__Problem requirements__
Return the following from the records below: each line, word for word, starting with the line that contains "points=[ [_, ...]" and going on through the line that contains "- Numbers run", with nothing outside that range.

[Extracted data entries]

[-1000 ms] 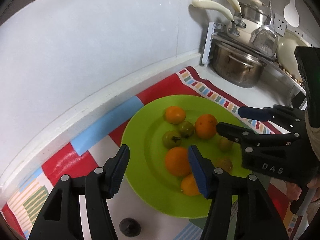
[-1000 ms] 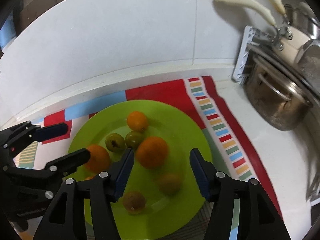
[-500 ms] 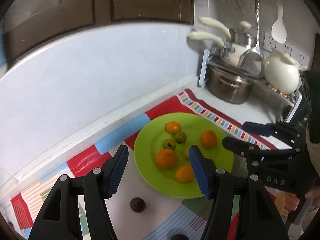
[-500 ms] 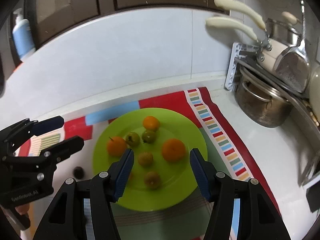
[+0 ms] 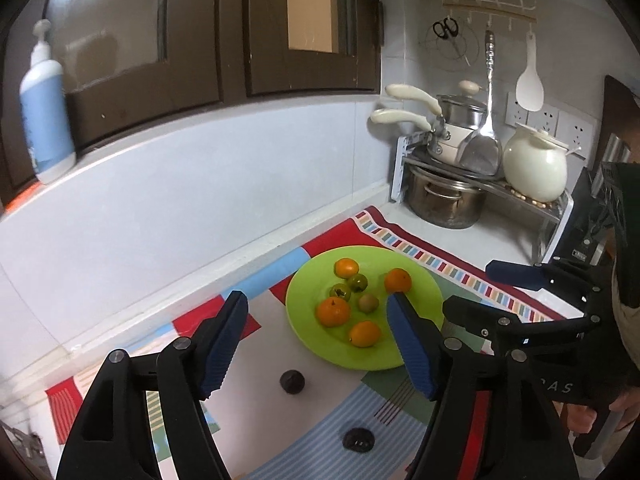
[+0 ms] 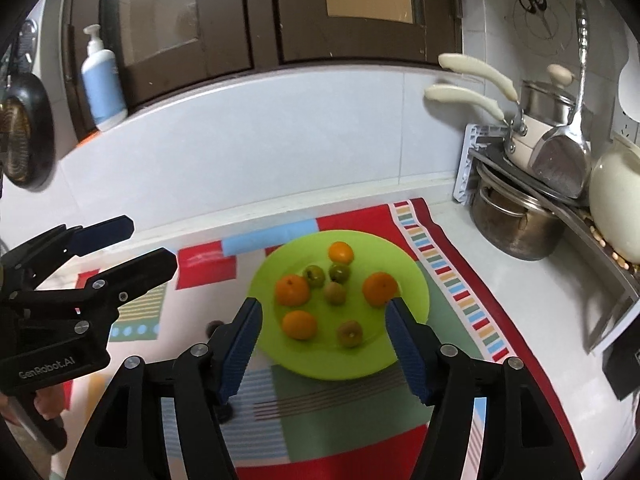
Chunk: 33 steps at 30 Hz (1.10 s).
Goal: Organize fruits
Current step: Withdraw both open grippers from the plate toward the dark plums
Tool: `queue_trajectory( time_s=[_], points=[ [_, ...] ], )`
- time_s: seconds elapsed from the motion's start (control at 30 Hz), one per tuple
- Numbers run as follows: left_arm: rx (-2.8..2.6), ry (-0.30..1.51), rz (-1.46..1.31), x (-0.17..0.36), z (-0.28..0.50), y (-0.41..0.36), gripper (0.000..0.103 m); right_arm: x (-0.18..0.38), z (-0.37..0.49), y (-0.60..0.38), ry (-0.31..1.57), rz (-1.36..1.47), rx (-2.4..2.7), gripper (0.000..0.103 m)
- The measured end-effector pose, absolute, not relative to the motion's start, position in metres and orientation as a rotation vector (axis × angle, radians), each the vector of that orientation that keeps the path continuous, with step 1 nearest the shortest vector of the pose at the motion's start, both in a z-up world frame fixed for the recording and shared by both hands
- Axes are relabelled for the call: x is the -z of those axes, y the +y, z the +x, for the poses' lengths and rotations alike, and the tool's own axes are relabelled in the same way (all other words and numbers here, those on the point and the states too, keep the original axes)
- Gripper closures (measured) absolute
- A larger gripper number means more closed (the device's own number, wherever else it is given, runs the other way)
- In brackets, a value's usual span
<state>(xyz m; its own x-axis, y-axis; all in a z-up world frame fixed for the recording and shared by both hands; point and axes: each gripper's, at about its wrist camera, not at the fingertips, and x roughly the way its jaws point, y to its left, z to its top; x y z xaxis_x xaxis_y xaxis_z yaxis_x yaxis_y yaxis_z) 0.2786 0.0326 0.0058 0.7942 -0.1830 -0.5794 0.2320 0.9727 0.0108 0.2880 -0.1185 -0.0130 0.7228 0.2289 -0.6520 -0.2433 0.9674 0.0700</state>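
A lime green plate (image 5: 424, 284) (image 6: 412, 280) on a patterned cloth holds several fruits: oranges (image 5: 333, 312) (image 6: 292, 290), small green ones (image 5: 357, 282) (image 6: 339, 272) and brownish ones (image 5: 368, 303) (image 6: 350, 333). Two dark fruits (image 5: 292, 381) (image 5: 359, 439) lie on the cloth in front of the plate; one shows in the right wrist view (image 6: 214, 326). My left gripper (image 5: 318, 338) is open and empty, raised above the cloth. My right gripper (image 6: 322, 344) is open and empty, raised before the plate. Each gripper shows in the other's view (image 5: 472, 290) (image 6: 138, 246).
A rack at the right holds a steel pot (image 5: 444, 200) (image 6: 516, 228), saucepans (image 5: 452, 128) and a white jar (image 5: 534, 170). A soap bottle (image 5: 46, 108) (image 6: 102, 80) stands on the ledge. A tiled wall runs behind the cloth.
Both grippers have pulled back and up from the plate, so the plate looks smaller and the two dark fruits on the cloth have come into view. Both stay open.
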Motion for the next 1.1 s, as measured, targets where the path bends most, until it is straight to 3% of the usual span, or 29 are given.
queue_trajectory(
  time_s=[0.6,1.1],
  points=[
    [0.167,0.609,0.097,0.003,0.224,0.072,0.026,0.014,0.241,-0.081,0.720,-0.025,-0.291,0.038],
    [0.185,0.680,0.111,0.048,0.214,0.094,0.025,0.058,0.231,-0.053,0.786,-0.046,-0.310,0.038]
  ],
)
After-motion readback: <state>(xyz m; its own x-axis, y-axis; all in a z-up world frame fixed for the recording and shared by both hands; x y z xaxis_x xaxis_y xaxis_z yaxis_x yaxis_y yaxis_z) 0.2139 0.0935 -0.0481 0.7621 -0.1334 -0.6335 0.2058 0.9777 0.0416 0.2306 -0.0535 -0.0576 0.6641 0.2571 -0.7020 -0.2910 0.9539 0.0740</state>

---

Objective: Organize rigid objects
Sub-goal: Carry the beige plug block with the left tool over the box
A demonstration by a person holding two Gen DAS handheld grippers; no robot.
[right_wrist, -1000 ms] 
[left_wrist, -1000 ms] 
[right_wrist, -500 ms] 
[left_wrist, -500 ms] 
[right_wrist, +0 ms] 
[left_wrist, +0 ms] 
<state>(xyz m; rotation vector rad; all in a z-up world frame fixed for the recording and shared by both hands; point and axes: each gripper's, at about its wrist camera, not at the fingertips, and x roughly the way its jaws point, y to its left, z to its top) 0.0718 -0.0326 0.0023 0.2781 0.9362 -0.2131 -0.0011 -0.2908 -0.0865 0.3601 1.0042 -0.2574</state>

__Answer box__
Tool: `queue_trajectory( time_s=[_], points=[ [_, ...] ], )`
- time_s: seconds elapsed from the motion's start (control at 30 Hz), one per tuple
- Numbers run as follows: left_arm: rx (-2.8..2.6), ry (-0.30..1.51), rz (-1.46..1.31), x (-0.17..0.36), z (-0.28..0.50), y (-0.41..0.36), gripper (0.000..0.103 m); right_arm: x (-0.18..0.38), z (-0.37..0.49), y (-0.60..0.38), ry (-0.31..1.57), rz (-1.36..1.47), rx (-2.4..2.7), gripper (0.000..0.103 m)

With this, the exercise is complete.